## Goal of the exercise:
Please repeat the lines below, exactly and only, from the one that holds "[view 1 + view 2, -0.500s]" through the one that holds "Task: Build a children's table".

## Given information:
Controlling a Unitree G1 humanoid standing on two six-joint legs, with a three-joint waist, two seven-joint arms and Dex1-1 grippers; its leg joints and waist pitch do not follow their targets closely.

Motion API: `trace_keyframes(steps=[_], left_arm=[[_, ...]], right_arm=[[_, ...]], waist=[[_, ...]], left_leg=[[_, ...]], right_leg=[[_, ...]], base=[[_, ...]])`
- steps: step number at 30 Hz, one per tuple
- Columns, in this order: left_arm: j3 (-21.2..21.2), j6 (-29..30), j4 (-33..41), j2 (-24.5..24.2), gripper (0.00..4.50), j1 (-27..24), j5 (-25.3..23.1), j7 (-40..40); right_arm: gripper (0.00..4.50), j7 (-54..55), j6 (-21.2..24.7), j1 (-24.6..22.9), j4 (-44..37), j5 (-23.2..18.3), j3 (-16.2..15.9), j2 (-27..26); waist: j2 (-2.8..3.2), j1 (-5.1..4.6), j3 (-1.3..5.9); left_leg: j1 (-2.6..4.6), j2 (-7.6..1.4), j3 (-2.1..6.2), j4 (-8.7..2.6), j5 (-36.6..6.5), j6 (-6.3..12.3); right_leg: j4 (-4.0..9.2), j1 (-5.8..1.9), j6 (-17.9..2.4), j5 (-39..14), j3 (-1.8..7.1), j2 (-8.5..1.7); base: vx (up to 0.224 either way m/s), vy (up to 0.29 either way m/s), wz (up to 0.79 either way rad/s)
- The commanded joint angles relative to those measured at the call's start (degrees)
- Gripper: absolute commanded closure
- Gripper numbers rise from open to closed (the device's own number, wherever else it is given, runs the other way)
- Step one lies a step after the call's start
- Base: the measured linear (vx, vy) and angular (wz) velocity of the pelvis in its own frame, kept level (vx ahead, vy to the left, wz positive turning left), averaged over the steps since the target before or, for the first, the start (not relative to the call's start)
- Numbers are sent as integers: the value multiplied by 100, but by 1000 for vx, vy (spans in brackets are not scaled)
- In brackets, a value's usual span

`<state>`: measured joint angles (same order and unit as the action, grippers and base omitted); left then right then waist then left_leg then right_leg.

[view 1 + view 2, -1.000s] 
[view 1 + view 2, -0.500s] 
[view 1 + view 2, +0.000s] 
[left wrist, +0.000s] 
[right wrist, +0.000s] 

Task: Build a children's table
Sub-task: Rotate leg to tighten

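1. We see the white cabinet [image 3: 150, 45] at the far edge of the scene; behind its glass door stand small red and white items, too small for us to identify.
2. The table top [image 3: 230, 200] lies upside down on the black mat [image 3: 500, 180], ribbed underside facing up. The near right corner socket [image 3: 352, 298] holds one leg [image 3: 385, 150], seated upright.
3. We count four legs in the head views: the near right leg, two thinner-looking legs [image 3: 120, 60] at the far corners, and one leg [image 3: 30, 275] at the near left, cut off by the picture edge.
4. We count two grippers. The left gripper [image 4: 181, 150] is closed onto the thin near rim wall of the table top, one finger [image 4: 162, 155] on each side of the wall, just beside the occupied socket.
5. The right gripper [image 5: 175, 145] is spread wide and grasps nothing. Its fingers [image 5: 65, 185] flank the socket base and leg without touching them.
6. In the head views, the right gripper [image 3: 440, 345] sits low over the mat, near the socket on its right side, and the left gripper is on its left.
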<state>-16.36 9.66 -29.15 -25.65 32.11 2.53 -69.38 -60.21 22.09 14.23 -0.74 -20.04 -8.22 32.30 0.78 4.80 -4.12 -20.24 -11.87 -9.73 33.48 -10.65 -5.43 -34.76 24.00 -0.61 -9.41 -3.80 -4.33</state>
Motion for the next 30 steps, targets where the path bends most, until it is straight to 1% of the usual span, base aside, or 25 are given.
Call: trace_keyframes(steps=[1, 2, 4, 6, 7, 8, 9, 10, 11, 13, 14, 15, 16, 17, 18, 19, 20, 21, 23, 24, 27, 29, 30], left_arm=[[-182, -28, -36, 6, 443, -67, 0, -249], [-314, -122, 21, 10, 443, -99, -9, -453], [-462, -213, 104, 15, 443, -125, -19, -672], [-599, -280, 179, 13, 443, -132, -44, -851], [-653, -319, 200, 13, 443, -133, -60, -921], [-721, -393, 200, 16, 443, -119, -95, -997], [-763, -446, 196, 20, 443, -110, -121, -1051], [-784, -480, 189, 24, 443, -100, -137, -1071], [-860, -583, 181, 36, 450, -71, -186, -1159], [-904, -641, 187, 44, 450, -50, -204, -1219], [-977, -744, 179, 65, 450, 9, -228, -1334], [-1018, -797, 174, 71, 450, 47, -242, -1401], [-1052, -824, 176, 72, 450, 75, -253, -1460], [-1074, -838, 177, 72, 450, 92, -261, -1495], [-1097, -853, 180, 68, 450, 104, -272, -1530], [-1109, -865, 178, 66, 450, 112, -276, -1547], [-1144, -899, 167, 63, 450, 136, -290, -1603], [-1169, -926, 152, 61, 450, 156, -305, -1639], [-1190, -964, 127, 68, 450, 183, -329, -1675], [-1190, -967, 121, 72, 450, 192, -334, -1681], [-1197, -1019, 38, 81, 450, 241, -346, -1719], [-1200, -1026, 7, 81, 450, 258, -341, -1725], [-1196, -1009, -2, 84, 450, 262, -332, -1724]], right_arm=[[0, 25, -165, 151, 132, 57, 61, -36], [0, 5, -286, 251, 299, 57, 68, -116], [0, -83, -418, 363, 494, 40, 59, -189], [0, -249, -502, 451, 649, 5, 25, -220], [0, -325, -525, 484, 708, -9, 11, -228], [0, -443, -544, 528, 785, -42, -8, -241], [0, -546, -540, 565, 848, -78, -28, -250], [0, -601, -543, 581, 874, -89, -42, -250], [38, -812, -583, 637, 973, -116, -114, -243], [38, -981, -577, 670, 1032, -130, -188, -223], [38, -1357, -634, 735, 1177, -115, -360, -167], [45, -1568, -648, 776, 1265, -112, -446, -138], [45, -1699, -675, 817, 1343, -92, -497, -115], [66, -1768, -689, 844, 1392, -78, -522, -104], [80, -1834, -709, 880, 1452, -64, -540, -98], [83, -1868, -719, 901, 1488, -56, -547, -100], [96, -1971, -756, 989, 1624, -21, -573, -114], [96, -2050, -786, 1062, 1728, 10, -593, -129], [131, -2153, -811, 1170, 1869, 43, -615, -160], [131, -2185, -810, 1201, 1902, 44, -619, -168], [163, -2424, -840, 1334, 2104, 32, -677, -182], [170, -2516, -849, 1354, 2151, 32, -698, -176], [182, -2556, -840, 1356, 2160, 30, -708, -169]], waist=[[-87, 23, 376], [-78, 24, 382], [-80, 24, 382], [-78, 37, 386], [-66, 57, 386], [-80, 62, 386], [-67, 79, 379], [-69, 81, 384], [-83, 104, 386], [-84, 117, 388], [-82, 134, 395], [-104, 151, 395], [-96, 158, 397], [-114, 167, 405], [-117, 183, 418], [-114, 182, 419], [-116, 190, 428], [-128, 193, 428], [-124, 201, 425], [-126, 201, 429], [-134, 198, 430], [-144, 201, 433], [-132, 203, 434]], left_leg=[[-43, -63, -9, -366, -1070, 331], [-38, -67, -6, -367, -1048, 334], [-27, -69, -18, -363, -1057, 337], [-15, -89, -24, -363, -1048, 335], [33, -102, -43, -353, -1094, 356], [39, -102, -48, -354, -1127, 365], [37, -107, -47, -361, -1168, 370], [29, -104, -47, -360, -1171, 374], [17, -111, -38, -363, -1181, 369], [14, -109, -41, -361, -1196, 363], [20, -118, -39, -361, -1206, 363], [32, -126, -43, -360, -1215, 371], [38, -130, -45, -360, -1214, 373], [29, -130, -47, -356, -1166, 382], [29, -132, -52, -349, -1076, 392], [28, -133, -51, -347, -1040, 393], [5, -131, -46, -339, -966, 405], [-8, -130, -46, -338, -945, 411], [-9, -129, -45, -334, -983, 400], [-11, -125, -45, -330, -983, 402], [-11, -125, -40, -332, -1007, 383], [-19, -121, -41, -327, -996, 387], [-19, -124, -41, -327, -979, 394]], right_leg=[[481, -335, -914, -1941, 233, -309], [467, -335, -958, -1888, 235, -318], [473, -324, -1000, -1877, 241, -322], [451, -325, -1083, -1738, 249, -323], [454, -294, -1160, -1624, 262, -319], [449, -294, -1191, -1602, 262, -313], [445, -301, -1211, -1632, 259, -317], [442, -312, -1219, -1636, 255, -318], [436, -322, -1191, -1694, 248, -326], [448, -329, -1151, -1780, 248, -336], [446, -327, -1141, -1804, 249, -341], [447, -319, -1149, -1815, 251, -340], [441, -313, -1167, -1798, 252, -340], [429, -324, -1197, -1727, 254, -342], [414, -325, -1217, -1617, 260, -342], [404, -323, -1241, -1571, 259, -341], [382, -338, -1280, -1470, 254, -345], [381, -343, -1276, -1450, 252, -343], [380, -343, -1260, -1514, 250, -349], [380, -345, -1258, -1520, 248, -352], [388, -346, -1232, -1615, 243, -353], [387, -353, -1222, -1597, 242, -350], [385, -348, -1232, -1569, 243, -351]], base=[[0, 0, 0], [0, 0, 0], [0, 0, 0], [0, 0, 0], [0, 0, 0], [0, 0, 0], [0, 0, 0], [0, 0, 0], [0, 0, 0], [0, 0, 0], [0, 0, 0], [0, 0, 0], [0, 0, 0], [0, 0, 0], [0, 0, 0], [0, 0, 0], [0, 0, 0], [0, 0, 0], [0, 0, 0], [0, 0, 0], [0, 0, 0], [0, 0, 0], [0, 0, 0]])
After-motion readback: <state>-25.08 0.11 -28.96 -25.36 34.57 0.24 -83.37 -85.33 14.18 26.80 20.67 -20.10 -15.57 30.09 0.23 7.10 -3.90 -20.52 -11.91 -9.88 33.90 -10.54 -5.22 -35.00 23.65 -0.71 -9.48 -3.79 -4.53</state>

## Task result:
[view 1 + view 2, -0.500s] 
[view 1 + view 2, +0.000s] 
[left wrist, +0.000s] 
[right wrist, +0.000s] 

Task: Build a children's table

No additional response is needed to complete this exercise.